Task details:
Would you copy out each line of the records below that includes the word "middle"?

::: Dataset records :::

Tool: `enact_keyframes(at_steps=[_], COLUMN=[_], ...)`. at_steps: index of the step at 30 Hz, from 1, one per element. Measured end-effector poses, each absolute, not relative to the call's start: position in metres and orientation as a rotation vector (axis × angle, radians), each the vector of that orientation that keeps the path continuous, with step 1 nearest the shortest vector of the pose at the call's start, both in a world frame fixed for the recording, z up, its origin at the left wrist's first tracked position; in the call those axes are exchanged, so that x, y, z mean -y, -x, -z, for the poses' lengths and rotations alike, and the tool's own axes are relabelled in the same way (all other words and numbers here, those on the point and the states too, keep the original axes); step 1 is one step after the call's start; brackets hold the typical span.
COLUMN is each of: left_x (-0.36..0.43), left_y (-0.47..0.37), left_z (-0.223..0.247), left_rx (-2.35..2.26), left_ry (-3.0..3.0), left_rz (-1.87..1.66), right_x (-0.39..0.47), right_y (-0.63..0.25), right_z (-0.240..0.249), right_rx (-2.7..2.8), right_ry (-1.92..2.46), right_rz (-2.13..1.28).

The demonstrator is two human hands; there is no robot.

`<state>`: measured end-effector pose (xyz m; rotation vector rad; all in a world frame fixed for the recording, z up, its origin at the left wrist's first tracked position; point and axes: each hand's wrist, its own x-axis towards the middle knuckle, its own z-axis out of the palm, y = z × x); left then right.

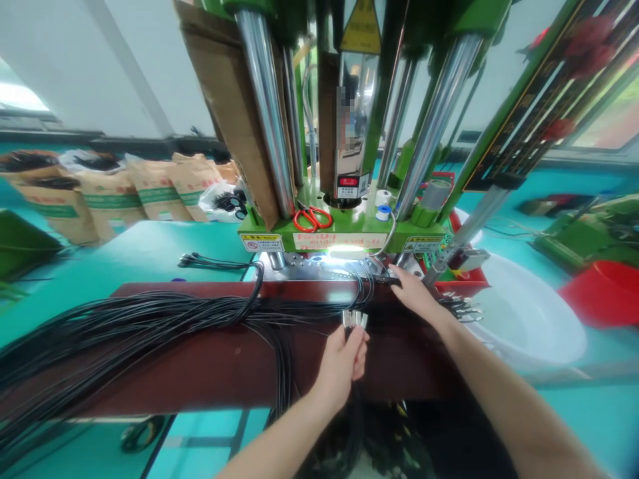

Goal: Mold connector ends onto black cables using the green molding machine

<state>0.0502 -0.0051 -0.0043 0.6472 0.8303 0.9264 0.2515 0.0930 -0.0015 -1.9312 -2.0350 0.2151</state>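
My left hand [342, 362] is closed around a bunch of black cables, with their silver metal plug ends [354, 319] sticking up above the fingers. Below that fist the cables hang down toward my lap. At the front of the green press, my right hand [415, 294] reaches in with its fingers closed on a dark strand of black cables [385, 281]; the exact grip is partly hidden. Thin cable loops [366, 283] run from there over the lit metal mold plate [319, 264]. A thick heap of black cables [164, 316] lies across the dark red bench [210, 372].
Red-handled scissors [312, 218] and a small blue-and-white spool [383, 212] rest on the press ledge [344, 239]. More cable ends [462, 307] lie to the right, near a white tub [529, 313] and a red bucket [602, 293]. Paper sacks [107, 199] stand at the back left.
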Motion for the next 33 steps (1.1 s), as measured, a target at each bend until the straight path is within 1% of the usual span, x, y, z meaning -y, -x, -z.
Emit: enact_keyframes(at_steps=[5,11,14,18,20,22,24,28,33], left_x=[0.004,0.005,0.005,0.007,0.009,0.010,0.012,0.013,0.015], left_y=[-0.047,-0.044,-0.044,-0.047,-0.050,-0.054,-0.061,-0.077,-0.093], left_z=[0.017,0.022,0.021,0.015,0.013,0.012,0.013,0.014,0.012], left_rx=[-0.874,-0.890,-0.892,-0.845,-0.820,-0.818,-0.825,-0.851,-0.900], left_ry=[-0.692,-0.716,-0.733,-0.762,-0.778,-0.800,-0.834,-0.954,-1.008], left_rz=[-0.925,-0.887,-0.861,-0.818,-0.787,-0.750,-0.702,-0.594,-0.509], right_x=[-0.105,-0.086,-0.069,-0.030,-0.004,0.021,0.041,0.059,0.062], right_y=[-0.241,-0.244,-0.252,-0.261,-0.263,-0.260,-0.253,-0.234,-0.223], right_z=[0.014,-0.009,-0.028,-0.042,-0.036,-0.022,-0.007,0.007,0.006], right_rx=[2.142,2.234,2.244,2.203,1.993,1.581,1.177,0.795,0.713], right_ry=[1.978,2.081,2.120,2.137,2.125,1.999,1.787,1.457,1.344], right_rz=[-0.132,-0.165,-0.270,-0.566,-0.875,-1.253,-1.454,-1.479,-1.424])
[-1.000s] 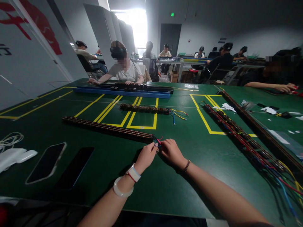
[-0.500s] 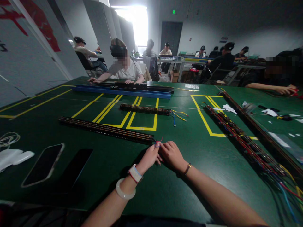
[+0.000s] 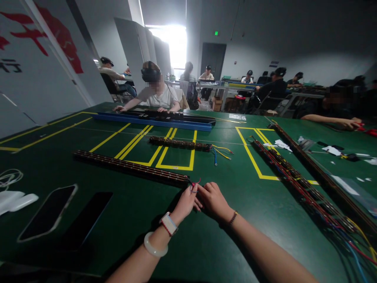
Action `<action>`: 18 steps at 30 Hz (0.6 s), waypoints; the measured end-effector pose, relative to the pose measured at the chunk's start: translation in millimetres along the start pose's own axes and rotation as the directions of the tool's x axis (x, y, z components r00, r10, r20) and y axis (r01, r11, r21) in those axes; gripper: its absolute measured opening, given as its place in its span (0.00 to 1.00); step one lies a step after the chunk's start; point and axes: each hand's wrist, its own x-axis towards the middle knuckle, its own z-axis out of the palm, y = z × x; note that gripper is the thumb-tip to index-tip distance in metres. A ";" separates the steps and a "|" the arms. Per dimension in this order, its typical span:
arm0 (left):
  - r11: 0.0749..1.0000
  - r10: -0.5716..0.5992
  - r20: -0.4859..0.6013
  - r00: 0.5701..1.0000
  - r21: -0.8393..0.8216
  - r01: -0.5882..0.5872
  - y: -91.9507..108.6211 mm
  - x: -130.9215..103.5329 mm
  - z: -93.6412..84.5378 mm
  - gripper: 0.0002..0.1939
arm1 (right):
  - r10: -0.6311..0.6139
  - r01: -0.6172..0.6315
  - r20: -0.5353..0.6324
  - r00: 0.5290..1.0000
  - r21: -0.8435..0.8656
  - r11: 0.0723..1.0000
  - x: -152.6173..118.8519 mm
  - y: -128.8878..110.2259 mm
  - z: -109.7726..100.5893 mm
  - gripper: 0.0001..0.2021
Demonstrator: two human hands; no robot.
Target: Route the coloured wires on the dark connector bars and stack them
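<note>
A long dark bar with copper-coloured strips (image 3: 132,169) lies slantwise on the green table, left of my hands. Thin red and blue wires (image 3: 194,184) come out of its right end. My left hand (image 3: 187,200), with a watch and a pale bangle at the wrist, pinches these wires. Against its fingertips, my right hand (image 3: 214,199) is closed with bent fingers at the same wires; what exactly its fingertips grip is hidden. Farther back lies a shorter dark bar (image 3: 179,144) with yellow and blue leads (image 3: 217,153).
Two phones (image 3: 48,212) (image 3: 88,220) and a white object (image 3: 17,201) lie at left. Wired bars (image 3: 294,173) and a long bar (image 3: 315,165) run along the right. Across the table, a person (image 3: 159,92) sits behind a blue rail (image 3: 153,122). Yellow tape (image 3: 259,165) marks the tabletop.
The view has tilted up slightly, so the table appears lower. Both hands stay together at the wire ends, with only slight finger movement.
</note>
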 end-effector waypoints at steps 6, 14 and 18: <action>0.999 0.011 0.011 1.000 -0.049 -0.010 -4.4 1.4 -0.5 0.18 | 0.042 -0.035 -0.142 0.989 0.055 0.998 10.1 31.1 -8.3 0.12; 0.998 0.001 0.043 0.999 -0.065 0.002 -5.8 2.2 -1.9 0.14 | 0.077 -0.082 -0.120 0.990 -0.039 0.996 25.8 62.8 2.7 0.11; 0.997 -0.002 0.064 0.998 -0.081 0.007 -11.0 5.6 -2.7 0.13 | 0.074 -0.074 -0.089 0.993 0.000 0.997 23.7 65.2 10.4 0.12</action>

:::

Result of the exercise:
`<state>`: measured end-effector pose (xyz m; rotation vector rad; all in a world frame fixed for the recording, z up, its origin at the left wrist's first tracked position; point and axes: each hand's wrist, its own x-axis towards the middle knuckle, its own z-axis out of the palm, y = z × x); left then right.
Action `<action>`: 18 steps at 30 Hz (0.6 s), waypoints; the measured end-effector pose, relative to the pose measured at the chunk's start: translation in millimetres along the start pose's own axes and rotation as the directions of the tool's x axis (x, y, z components r00, r10, r20) and y axis (r01, r11, r21) in those axes; gripper: its absolute measured opening, given as its place in its span (0.00 to 1.00); step one lies a step after the chunk's start; point and axes: each hand's wrist, its own x-axis towards the middle knuckle, its own z-axis out of the palm, y = z × x; note that gripper is the thumb-tip to index-tip distance in metres. A ";" separates the steps and a "|" the arms. Per dimension in this order, its typical span:

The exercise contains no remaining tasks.